You are quite rightly very proud of your business and what you have achieved – as your most valuable asset, you want to secure the best possible value on sale

One key to maximising value is to think like a potential buyer – not as easy as it sounds as it is very difficult for any business owner to stand back and take a totally dispassionate view of their business. Also, each buyer might have a different view on certain issues and accept potentially negative features as industry norms

It is important to think about the features of your business that would add value to a buyer or detract value – in other words, what a buyer really wants and what they will want to avoid.
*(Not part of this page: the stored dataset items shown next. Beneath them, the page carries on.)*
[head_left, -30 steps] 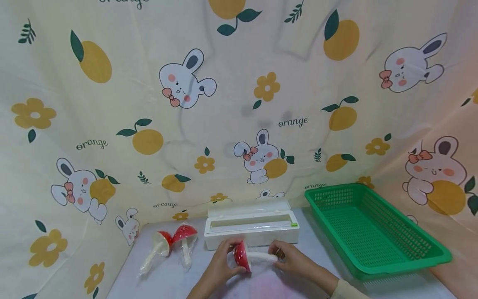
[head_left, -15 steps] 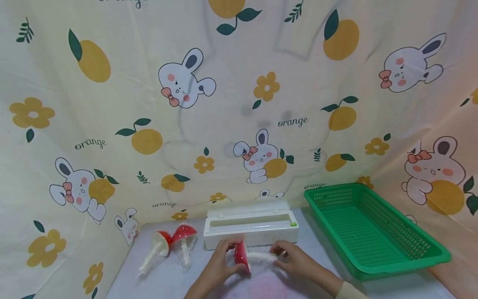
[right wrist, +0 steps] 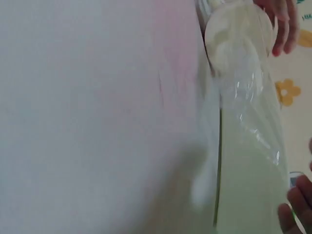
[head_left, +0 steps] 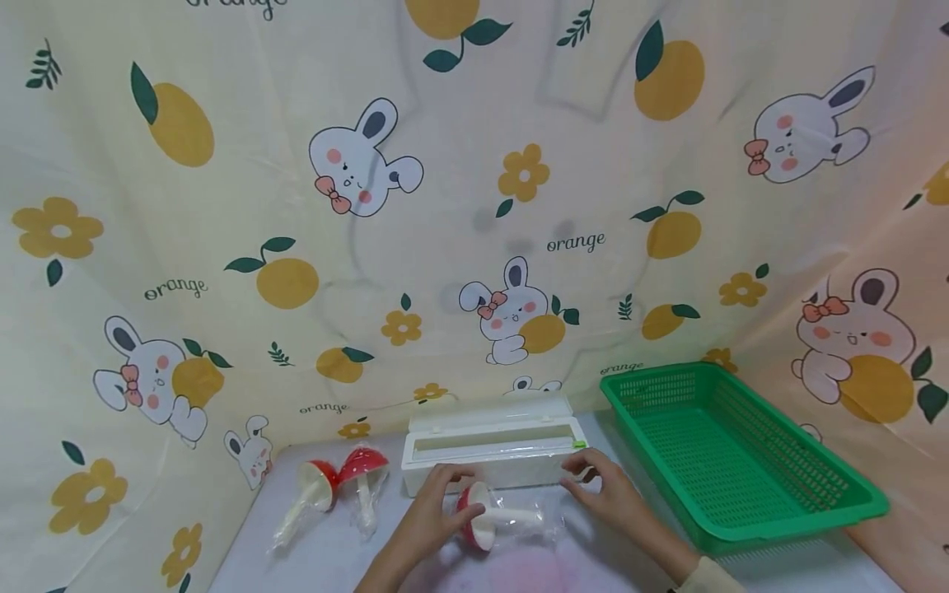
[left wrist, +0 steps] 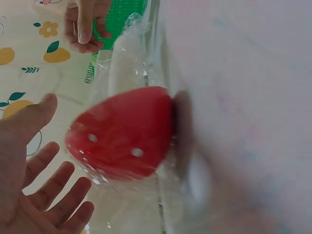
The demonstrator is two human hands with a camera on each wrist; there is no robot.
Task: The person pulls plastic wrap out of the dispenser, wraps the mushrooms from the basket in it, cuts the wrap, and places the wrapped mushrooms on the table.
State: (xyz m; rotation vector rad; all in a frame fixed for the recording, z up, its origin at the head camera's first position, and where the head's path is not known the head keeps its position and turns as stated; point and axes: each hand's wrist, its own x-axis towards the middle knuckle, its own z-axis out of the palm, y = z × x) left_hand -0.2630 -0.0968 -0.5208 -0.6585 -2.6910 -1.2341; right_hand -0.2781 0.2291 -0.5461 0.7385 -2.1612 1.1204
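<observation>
A toy mushroom (head_left: 476, 539) with a red cap, white dots and a white stem lies on the table in clear plastic film, its cap to the left and stem to the right. My left hand (head_left: 433, 519) is beside the cap; in the left wrist view its fingers (left wrist: 53, 195) are spread, apart from the mushroom (left wrist: 122, 131). Off the stem's end, near the box's front right corner, my right hand (head_left: 617, 501) has loosely bent fingers holding nothing. Behind the mushroom stands a white cling film dispenser (head_left: 489, 473), lid raised, with a green slider at its right.
On the left of the table lie two more film-wrapped mushrooms (head_left: 319, 484) (head_left: 365, 463), side by side. A green plastic basket (head_left: 708, 527) stands at the right. Patterned fabric (head_left: 445, 231) hangs behind and at the sides. A pink patch (head_left: 530, 568) shows on the white table cover.
The right hand has let go of the stem end and moved right and up. The mushroom has rolled so its pale underside shows, and the left hand has loosened from its cap.
</observation>
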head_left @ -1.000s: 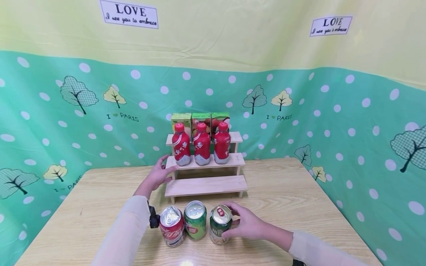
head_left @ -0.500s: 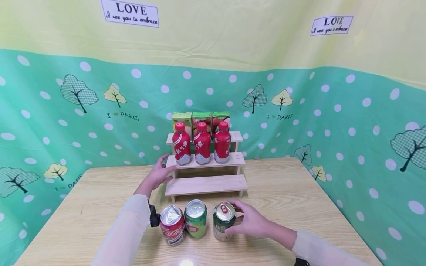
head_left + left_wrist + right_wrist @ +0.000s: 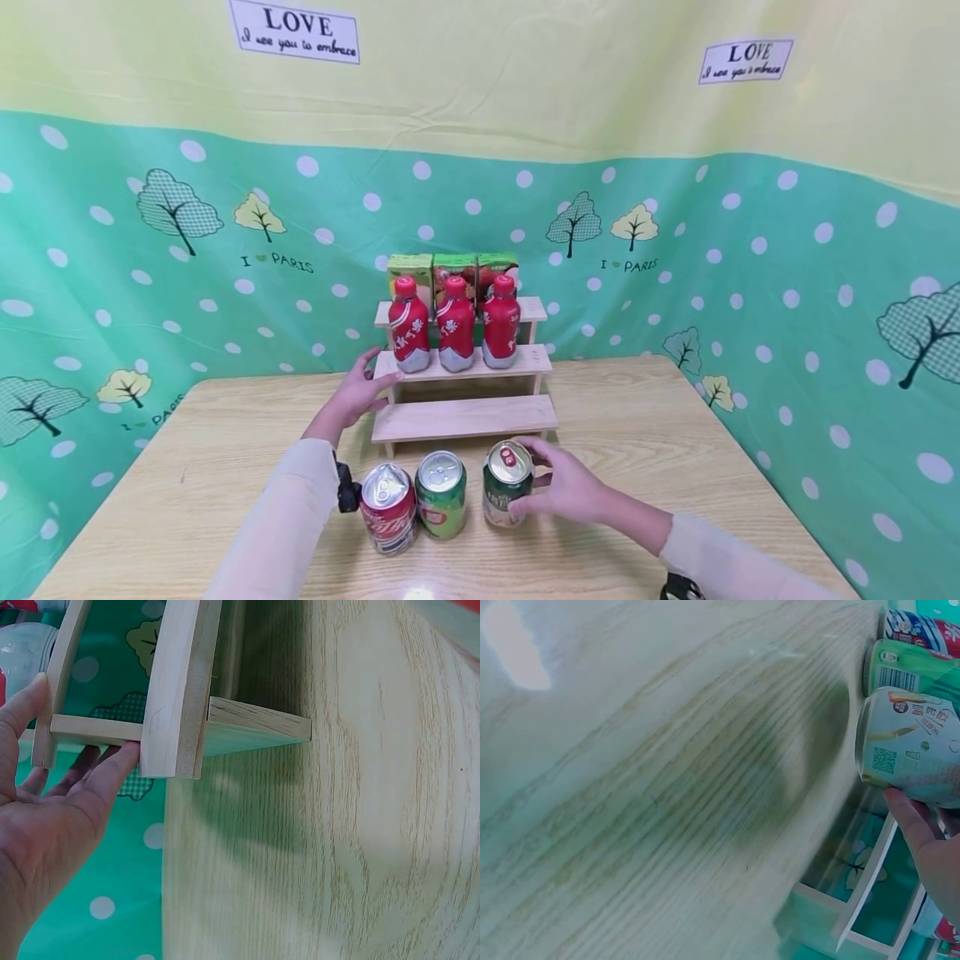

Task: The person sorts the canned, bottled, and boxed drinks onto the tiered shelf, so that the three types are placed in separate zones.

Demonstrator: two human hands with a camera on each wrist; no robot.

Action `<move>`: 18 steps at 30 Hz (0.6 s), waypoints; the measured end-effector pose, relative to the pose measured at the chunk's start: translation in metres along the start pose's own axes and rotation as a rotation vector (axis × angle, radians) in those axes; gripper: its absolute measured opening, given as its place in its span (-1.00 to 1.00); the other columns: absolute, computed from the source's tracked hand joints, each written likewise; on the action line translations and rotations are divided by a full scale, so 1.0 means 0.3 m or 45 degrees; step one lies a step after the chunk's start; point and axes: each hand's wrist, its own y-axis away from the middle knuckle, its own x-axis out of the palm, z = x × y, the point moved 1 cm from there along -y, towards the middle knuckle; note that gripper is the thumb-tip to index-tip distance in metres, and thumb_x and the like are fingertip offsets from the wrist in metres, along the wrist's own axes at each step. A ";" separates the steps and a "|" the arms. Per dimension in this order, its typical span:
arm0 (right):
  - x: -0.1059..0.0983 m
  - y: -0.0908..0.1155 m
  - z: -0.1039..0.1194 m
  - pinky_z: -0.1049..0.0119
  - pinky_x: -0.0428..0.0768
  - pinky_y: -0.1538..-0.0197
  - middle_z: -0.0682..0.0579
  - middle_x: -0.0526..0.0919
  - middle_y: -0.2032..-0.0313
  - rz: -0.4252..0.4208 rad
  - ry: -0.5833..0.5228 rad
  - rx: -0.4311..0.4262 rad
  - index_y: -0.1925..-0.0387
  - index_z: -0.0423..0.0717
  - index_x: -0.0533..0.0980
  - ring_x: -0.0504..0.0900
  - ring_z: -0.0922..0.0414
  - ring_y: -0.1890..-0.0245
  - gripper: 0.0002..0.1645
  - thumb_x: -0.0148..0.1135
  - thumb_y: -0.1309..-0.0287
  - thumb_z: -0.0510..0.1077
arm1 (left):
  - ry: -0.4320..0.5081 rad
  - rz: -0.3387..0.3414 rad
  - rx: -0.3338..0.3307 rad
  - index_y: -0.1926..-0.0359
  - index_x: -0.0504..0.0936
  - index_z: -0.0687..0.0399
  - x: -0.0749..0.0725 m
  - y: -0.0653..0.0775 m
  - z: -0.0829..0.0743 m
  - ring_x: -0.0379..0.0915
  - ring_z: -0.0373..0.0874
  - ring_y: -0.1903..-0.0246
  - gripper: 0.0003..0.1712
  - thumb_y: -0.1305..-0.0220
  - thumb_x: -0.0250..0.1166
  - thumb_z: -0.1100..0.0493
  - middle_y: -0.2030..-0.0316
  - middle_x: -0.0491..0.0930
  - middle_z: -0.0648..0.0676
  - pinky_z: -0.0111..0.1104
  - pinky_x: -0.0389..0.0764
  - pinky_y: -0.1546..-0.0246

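The right hand [image 3: 562, 487] has its thumb and fingers curled round a dark green and white can [image 3: 498, 493] with a red pull tab, held upright or nearly so; whether its base touches the worktop [image 3: 615, 417] is hard to tell. The can is in front of the right half of a three-tier wooden stand [image 3: 465, 419], which is near the middle of the worktop's far edge. The left hand [image 3: 358, 393], well apart from the other, grips the stand's left end, thumb on the middle tier and fingers below. On the worktop, nearer the viewer than the stand, a red can [image 3: 388, 518] and a green can [image 3: 441, 500] stand side by side, the green one between the red one and the held can. Three red bottles [image 3: 456, 333] stand in a row on the middle tier, with three cartons [image 3: 454, 267] on the top tier behind them. A polka-dotted cloth [image 3: 337, 200] hangs beyond the far edge.
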 end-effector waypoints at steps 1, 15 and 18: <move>-0.001 -0.002 0.001 0.31 0.62 0.00 -0.07 0.47 -0.09 -0.003 -0.002 -0.003 -0.28 -0.18 0.24 0.47 -0.04 -0.09 0.03 0.54 0.25 -0.06 | -0.004 -0.001 -0.001 -0.47 -0.30 -0.09 0.000 0.001 0.000 -0.20 0.35 -0.40 -0.01 -0.28 0.20 0.07 -0.42 -0.38 0.42 0.10 0.38 -0.19; -0.035 -0.051 0.033 0.35 0.64 0.05 -0.12 0.50 -0.06 -0.105 -0.029 -0.012 -0.26 -0.16 0.27 0.48 -0.05 -0.07 0.00 0.55 0.26 -0.13 | -0.011 -0.012 -0.013 -0.47 -0.30 -0.12 -0.004 -0.004 -0.002 -0.21 0.35 -0.40 -0.02 -0.28 0.20 0.07 -0.43 -0.36 0.40 0.08 0.38 -0.19; -0.041 -0.063 0.045 0.34 0.64 0.05 -0.11 0.51 -0.06 -0.123 -0.034 0.006 -0.27 -0.13 0.27 0.50 -0.03 -0.04 0.00 0.55 0.27 -0.13 | -0.014 -0.014 -0.016 -0.47 -0.29 -0.12 -0.006 -0.007 -0.003 -0.20 0.34 -0.40 -0.01 -0.28 0.21 0.06 -0.43 -0.35 0.39 0.08 0.39 -0.18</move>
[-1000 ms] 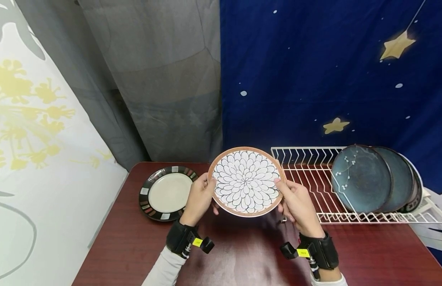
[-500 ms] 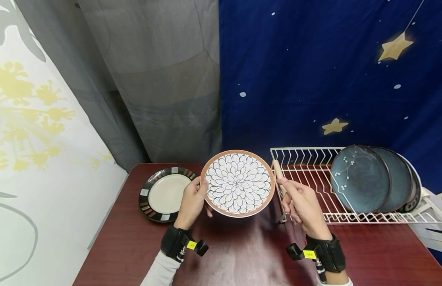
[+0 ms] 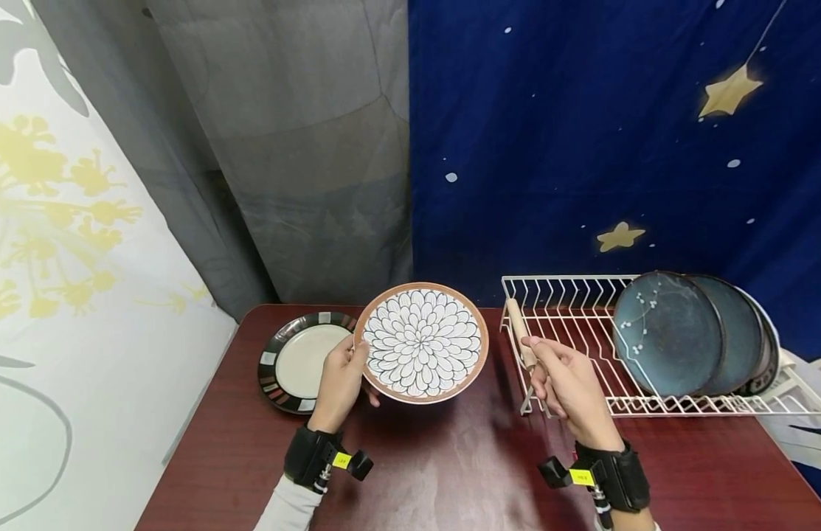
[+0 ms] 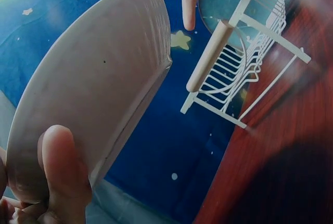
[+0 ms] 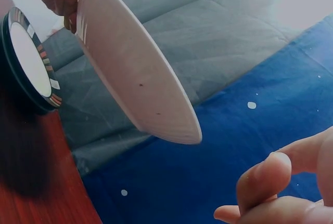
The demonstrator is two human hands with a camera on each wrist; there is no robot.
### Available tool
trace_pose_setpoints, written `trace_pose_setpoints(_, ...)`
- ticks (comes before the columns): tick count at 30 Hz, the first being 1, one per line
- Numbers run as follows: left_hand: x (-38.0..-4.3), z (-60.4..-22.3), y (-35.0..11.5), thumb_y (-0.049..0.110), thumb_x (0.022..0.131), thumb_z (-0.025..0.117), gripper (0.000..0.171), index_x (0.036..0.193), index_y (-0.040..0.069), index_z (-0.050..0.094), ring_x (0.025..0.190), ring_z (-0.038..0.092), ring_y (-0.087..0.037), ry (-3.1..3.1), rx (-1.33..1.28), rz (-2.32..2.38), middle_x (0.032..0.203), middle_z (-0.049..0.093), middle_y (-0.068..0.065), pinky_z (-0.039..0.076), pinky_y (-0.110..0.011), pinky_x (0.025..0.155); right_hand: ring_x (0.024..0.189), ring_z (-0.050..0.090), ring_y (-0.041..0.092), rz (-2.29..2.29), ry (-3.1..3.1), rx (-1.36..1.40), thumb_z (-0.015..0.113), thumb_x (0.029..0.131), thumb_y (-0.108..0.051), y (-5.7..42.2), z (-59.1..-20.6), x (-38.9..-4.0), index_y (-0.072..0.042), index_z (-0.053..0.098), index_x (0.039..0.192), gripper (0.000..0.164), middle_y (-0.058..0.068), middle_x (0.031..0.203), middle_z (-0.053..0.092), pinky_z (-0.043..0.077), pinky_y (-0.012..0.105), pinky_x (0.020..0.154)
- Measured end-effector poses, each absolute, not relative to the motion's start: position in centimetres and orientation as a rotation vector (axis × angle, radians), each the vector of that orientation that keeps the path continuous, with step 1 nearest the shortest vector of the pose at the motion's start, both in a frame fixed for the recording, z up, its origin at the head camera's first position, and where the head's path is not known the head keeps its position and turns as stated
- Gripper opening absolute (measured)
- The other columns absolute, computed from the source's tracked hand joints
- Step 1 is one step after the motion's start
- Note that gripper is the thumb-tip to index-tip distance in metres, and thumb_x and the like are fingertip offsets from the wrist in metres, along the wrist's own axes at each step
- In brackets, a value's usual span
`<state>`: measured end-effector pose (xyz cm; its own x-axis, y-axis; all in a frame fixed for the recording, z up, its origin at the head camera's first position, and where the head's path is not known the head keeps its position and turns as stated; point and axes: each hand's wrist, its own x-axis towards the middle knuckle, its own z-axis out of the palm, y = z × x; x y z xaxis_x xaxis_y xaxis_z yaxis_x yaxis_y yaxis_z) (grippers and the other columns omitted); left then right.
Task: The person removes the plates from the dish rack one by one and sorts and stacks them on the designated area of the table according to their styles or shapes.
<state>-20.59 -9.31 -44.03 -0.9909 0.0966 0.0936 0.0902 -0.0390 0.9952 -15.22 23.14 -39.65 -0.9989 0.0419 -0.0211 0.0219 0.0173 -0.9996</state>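
A round plate [image 3: 420, 342] with a white petal pattern and brown rim is held up over the table, tilted toward the head camera. My left hand [image 3: 340, 380] grips its left edge, thumb on the patterned face and fingers behind. The left wrist view shows the plate's plain pale underside [image 4: 104, 68]. My right hand [image 3: 572, 383] is off the plate, fingers loosely bent with nothing in them. In the head view its thumb overlaps the lower end of the wooden handle [image 3: 520, 332] on the dish rack; the left wrist view shows a gap between them.
The white wire dish rack [image 3: 569, 277] stands at the right, with several plates upright at its far end, the nearest a blue one [image 3: 669, 332]. A dark-rimmed plate [image 3: 268, 361] lies at the left of the red-brown table [image 3: 437, 472]. Curtains [image 3: 317, 184] hang close behind.
My right hand has let go of the plate's right edge and moved a little right. My left hand has carried the plate to the left, uncovering the rack's wooden handle.
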Motion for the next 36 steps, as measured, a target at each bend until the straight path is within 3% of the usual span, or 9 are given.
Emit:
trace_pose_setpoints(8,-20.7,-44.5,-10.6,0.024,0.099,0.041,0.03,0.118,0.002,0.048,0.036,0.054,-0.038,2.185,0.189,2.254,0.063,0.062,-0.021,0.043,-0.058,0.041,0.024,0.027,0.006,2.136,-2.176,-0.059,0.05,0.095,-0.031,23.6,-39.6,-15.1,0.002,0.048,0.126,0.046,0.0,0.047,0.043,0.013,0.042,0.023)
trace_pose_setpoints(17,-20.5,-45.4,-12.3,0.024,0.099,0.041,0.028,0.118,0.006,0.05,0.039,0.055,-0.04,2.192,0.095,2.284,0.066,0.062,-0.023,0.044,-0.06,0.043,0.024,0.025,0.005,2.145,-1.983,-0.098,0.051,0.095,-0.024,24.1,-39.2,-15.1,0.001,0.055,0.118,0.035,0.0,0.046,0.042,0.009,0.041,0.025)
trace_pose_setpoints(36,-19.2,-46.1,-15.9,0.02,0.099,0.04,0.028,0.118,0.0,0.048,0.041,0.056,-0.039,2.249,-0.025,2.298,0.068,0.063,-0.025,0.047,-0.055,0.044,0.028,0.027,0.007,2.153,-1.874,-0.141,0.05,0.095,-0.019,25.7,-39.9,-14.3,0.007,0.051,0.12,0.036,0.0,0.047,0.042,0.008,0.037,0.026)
Although traditional valuation methods are based on recent profit levels, buyers are very rarely simply acquiring a profit stream alone so it is important to enhance the value drivers and mitigate or ideally eliminate the value drags

Be wary of those features of your business that are not ideal but you “live with” as a buyer may not take the same approach

Some of the areas that will impact a buyer’s view are summarised below but there are many others so the key is to look at your business as a potential buyer – would you buy it and for how much?

If you can think like a buyer, ideally a cynical and streetwise buyer, then your chances of achieving the best possible outcome are significantly improved – some would argue strongly that this is the most important and even the only golden rule!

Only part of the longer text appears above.